Analytical data architecture
- Outline the architecture of data warehouses.
- Explain dimensional modeling concepts and common schemata.
- Design fact and dimension schemata from business questions and operational data.
Regression 1
- Explain the stages of a model-based analytics workflow using linear regression as an example.
- Interpret linear regression models, including coefficients, OLS estimation, and model evaluation.
- Describe how regression models are implemented in Python.
Regression 2
- Explain how business problems can be formulated as binary classification tasks and modeled using logistic regression.
- Understand how logistic regression uses a linear predictor and sigmoid function to produce probabilities, apply thresholds, and interpret log-odds and coefficients.
- Evaluate classification models using confusion matrices and metrics such as accuracy, precision, recall, and F1 score.
- Apply model predictions to decision-making by selecting appropriate thresholds based on business costs and expected value.
Machine learning 1
- Distinguish between supervised and unsupervised machine learning approaches and explain the generalization problem in supervised machine learning.
- Describe the workflow of supervised machine learning, including feature engineering, train–test splitting, model training, cross-validation, and evaluation.
- Connect conceptual machine learning procedures to Python implementations, including preprocessing, model training, and evaluation using scikit-learn. (see exercise)
Machine learning 2
- Explain the core mechanics of selected algorithms, including regularization in linear models, distance-based prediction (k-NN), recursive partitioning (decision trees), ensemble learning (random forests), and margin maximization (SVMs).

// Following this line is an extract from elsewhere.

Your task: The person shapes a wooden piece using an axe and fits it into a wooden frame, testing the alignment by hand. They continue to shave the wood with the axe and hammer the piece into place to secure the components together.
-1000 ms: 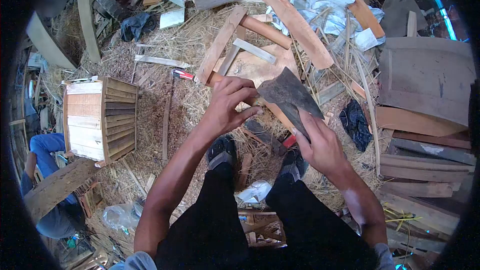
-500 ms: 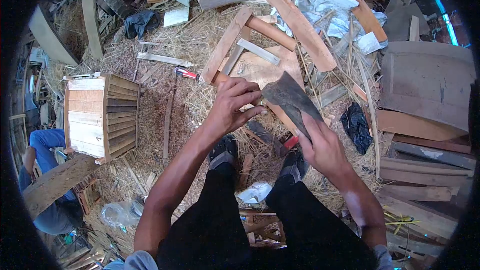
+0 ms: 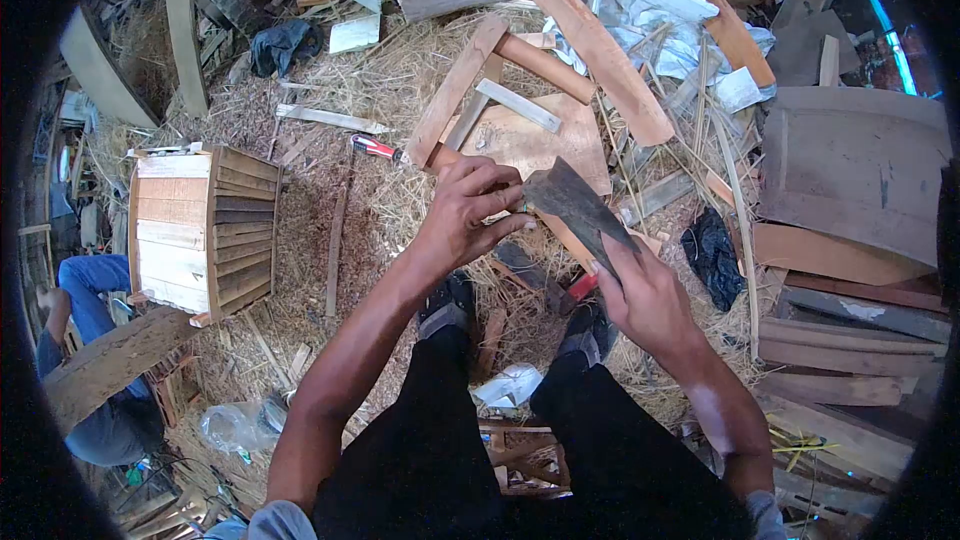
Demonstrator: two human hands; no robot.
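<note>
My right hand (image 3: pixel 650 295) grips a short wooden board (image 3: pixel 580 205) with a dark, weathered face and a pale orange edge. The board slants up and left from that hand, above the ground between my feet. At its upper left end my left hand (image 3: pixel 475 205) is closed, thumb and forefinger pinched together. Whatever lies between those fingertips is too small to make out. Below the board shows a red object (image 3: pixel 582 286), partly hidden. Just beyond my left hand, a wooden frame piece (image 3: pixel 455 95) lies on a plywood sheet (image 3: pixel 575 135).
A slatted wooden crate (image 3: pixel 175 230) stands at left, near another person's blue-clad leg (image 3: pixel 95 280). A screwdriver (image 3: pixel 375 147) lies on the straw. Stacked boards (image 3: pixel 850 330) and a black plastic bag (image 3: pixel 713 255) are at right. A long plank (image 3: pixel 590 40) lies ahead.
Both hands keep nearly the same hold and position. The board's dark end has dipped very slightly; the view has shifted a little.
</note>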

- Select and justify an appropriate modeling approach for a given predictive task, considering data characteristics, performance metrics, and the trade-off between interpretability and predictive power.
Big data 1
- Explain the characteristics of big data and their implications for analytics workflows.
- Compare data warehouse, data lake, and logical data warehouse architectures.
- Describe the text analytics pipeline from preprocessing to representation and modeling.
Analytics in organizations
- Explain the strategic role of data analytics in data-driven organizations.
- Discuss the ethical and legal boundaries of data analytics in organizations.